Wherever a line in the data holds the word "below", pull that line out.
========================
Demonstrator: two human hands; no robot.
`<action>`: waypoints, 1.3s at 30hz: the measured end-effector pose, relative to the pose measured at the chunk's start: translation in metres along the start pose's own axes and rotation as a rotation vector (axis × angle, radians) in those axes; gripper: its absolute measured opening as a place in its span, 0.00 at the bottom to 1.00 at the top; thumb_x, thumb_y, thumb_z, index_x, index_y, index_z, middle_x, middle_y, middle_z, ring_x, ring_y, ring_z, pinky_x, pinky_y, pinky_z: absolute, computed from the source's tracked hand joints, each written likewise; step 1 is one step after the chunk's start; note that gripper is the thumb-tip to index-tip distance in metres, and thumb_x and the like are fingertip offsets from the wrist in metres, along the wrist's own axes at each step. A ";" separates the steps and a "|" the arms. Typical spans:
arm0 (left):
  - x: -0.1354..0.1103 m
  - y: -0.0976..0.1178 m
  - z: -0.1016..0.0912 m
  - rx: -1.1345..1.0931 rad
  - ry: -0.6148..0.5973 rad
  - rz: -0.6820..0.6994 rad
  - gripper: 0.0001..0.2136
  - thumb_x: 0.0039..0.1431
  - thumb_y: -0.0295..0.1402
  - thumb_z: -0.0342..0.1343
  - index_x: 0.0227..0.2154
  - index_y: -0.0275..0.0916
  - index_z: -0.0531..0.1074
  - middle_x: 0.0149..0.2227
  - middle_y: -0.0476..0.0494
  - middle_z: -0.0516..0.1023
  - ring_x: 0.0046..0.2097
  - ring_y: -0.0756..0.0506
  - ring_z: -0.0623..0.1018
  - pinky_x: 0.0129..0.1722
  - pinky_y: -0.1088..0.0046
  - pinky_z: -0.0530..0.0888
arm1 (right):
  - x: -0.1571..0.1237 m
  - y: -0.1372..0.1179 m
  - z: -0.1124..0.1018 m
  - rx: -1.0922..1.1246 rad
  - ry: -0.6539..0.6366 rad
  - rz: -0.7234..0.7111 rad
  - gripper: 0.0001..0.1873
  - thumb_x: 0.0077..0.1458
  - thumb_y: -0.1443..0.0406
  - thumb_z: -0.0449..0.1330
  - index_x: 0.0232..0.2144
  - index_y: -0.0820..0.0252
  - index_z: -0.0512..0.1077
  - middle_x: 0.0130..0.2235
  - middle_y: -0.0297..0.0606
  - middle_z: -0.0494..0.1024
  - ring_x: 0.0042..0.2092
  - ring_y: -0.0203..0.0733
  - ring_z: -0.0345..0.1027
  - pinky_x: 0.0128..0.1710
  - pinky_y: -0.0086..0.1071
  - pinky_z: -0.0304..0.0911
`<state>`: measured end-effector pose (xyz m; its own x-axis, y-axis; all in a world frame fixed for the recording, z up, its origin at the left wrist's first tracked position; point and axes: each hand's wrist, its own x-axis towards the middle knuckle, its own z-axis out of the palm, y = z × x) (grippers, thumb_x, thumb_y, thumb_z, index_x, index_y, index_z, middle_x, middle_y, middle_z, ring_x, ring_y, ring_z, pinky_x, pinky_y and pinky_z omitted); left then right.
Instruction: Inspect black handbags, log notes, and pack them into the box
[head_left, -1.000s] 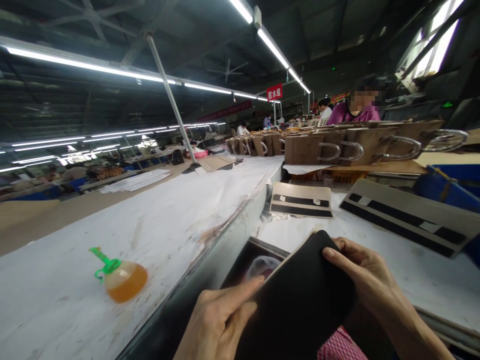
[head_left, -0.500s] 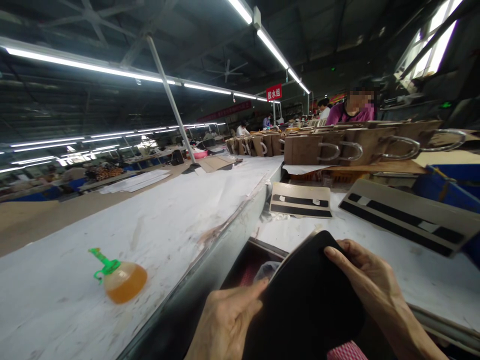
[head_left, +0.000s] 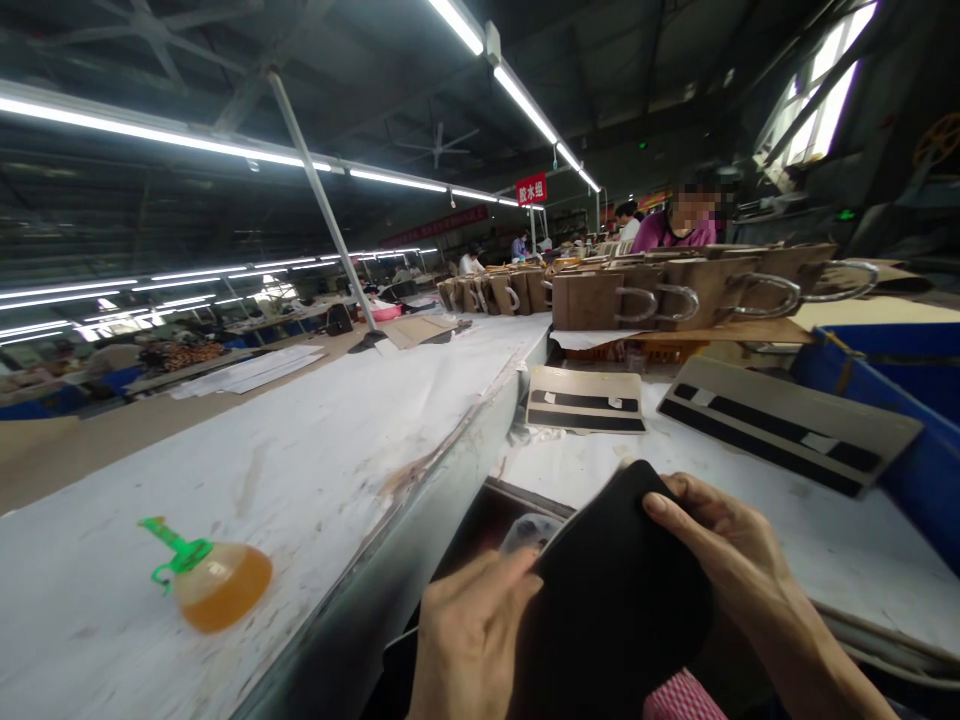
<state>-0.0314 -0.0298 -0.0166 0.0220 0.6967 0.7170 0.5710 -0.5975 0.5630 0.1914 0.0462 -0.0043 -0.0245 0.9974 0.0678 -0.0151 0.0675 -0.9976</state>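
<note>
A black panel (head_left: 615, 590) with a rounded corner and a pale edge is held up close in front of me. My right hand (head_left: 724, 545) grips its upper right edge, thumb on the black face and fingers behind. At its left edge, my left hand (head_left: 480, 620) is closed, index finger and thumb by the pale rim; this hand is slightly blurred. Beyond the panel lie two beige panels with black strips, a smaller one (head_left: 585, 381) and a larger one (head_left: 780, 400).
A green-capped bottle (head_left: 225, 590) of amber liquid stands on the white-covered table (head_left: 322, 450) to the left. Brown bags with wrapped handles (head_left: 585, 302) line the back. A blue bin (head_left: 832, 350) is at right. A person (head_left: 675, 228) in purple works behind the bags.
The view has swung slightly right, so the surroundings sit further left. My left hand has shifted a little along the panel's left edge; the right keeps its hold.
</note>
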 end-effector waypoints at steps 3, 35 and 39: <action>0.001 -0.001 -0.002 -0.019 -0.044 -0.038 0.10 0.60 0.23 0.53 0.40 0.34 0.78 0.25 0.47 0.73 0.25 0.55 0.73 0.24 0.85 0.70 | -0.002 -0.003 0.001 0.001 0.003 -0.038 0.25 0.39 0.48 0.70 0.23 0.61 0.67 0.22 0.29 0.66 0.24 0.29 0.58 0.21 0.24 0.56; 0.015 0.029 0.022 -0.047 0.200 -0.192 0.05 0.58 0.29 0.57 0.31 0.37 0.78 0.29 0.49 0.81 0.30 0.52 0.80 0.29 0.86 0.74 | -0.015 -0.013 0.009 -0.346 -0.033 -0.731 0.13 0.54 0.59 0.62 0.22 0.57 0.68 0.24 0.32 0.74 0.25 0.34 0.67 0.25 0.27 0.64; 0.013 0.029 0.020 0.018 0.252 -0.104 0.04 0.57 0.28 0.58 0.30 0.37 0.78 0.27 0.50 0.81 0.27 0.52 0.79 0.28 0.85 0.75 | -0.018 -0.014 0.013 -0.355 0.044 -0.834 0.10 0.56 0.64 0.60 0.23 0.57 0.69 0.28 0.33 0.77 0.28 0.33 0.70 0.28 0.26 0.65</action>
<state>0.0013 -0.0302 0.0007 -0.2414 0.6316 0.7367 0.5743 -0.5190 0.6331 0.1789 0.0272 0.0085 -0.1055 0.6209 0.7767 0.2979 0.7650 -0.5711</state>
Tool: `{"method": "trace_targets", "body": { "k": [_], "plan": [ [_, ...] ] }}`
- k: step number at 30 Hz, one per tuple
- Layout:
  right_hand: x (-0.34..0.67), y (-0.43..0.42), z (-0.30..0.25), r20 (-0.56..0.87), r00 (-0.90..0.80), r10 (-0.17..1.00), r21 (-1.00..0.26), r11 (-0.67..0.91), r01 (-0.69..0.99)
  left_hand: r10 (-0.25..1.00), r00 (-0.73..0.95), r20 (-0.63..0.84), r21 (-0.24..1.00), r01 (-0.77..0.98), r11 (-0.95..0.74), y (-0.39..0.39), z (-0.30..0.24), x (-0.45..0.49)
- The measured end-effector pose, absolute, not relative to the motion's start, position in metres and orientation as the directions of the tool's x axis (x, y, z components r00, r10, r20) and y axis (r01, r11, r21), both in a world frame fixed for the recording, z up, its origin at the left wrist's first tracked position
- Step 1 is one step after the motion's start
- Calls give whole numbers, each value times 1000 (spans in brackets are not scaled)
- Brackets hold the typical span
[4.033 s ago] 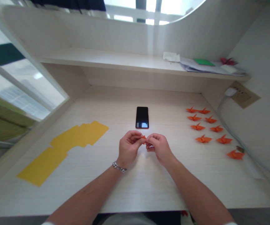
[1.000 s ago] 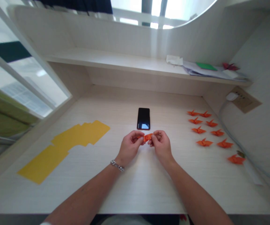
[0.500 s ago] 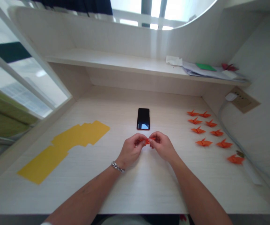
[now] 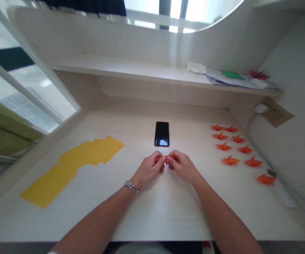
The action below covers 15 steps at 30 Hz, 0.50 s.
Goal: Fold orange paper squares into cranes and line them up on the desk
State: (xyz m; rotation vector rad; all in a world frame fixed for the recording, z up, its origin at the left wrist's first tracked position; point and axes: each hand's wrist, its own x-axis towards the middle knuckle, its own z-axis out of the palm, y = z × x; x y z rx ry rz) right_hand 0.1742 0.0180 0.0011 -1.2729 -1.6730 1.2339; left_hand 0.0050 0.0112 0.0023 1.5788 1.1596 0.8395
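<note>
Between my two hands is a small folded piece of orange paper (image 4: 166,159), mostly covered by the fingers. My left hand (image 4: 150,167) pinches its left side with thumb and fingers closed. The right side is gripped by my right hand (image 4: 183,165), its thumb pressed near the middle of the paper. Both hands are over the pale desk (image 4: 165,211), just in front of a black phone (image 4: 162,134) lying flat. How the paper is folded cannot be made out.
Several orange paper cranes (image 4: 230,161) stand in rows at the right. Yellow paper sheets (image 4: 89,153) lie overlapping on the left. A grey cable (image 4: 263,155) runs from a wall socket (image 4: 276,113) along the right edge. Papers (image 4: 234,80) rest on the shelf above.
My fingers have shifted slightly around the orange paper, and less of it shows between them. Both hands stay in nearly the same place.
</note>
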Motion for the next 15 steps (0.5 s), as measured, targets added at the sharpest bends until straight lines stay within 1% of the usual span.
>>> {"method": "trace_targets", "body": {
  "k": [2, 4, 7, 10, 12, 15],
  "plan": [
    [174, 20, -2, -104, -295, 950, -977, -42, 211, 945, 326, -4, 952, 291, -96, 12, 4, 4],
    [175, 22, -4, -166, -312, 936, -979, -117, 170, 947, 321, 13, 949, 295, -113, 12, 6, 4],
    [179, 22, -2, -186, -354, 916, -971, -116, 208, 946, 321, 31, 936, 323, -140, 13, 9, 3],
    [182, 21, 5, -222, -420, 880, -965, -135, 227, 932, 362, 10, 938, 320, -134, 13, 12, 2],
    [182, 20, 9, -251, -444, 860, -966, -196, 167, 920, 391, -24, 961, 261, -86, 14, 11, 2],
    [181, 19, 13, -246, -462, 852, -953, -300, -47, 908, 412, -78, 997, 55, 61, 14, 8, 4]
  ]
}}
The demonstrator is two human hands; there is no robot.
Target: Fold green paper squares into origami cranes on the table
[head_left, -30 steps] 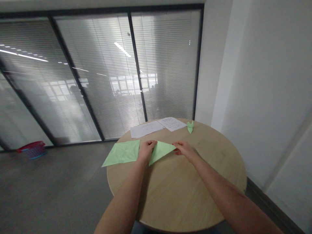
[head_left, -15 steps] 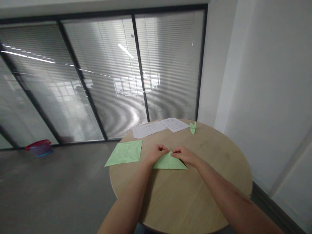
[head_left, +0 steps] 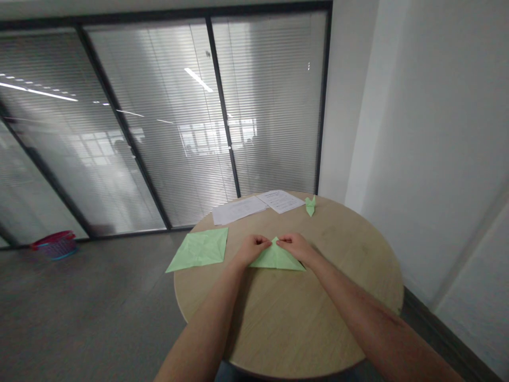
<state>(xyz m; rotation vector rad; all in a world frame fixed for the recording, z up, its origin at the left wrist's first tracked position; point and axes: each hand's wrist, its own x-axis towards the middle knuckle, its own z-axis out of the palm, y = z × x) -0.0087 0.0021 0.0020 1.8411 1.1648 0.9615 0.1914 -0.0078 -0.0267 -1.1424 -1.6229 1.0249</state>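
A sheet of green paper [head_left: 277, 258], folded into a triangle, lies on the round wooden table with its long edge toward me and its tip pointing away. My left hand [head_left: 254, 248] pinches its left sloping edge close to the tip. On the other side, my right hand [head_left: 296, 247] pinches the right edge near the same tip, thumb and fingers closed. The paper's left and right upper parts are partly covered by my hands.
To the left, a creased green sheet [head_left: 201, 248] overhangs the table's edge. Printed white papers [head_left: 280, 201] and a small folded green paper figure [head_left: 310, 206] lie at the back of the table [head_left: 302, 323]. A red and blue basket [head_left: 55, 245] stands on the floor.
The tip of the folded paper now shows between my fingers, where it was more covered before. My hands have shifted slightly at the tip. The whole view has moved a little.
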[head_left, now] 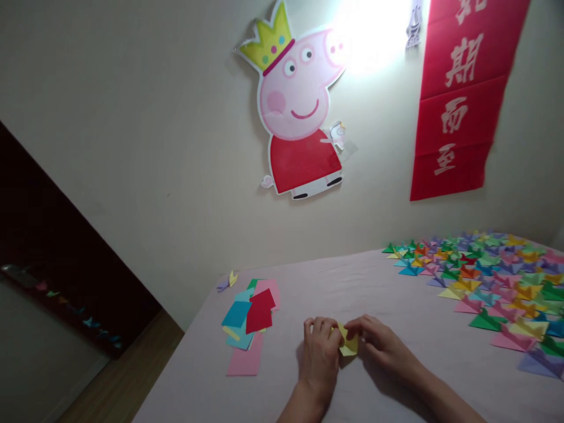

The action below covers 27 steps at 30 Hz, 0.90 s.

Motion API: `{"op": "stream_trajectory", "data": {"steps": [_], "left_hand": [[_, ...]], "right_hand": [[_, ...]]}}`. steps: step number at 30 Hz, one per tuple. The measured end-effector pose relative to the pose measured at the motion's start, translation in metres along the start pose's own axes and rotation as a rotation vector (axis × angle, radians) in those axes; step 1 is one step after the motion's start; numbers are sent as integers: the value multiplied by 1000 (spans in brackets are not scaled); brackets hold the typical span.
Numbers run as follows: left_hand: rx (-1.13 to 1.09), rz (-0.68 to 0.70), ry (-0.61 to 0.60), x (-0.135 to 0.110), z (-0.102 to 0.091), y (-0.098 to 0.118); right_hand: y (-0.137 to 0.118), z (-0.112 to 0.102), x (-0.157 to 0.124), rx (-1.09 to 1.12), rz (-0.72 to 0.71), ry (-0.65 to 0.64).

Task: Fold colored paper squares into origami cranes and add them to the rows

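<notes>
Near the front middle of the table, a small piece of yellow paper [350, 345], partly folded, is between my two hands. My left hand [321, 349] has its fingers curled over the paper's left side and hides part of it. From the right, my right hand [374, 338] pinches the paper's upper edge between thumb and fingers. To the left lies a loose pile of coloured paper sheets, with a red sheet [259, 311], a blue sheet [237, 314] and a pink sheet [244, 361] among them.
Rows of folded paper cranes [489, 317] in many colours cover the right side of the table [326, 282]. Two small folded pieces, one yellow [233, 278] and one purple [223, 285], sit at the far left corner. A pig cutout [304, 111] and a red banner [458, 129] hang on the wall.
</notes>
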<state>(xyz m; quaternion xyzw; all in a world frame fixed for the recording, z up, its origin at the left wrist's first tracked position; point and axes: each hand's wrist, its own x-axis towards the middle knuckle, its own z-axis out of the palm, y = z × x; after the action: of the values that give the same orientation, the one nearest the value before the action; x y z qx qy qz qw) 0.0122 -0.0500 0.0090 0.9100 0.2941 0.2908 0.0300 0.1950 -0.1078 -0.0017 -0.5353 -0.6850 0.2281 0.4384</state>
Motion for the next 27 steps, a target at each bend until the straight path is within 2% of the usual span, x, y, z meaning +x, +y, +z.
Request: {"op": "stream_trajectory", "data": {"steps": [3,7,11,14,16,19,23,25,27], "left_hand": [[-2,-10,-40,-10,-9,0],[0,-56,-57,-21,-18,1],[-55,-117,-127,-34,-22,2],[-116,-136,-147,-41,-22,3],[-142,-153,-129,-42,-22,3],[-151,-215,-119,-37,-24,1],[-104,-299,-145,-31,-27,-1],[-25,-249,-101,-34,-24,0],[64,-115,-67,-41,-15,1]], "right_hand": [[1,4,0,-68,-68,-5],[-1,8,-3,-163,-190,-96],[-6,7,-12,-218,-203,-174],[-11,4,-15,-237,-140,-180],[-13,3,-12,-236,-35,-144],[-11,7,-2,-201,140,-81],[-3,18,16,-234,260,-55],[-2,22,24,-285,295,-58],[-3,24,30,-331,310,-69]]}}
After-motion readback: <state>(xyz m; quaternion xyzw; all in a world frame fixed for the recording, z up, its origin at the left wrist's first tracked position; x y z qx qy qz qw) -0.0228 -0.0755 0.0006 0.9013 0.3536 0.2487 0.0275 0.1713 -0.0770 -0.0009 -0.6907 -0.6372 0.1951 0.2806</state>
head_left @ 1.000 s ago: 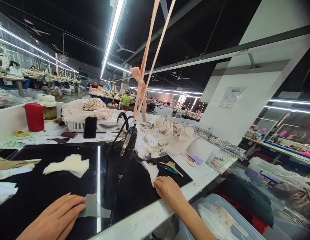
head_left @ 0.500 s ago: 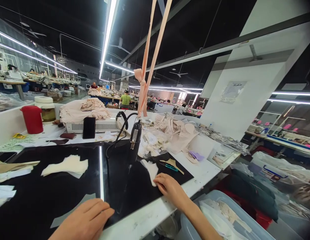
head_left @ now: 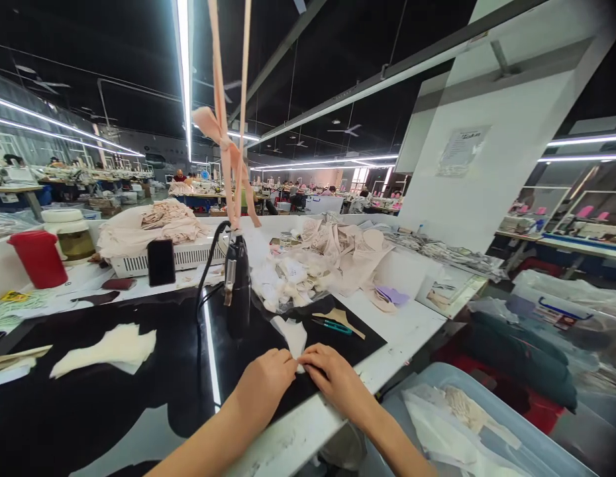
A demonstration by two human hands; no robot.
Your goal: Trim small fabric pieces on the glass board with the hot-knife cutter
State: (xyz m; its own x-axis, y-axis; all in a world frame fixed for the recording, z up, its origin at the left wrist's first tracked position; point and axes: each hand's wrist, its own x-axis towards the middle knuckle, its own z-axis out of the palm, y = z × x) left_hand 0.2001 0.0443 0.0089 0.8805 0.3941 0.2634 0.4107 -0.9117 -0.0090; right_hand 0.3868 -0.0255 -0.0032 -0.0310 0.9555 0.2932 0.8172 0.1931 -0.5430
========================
_Reply_.
The action below covers 15 steps at 30 Hz, 0.50 s.
The action below covers 27 steps at 30 Hz, 0.90 s.

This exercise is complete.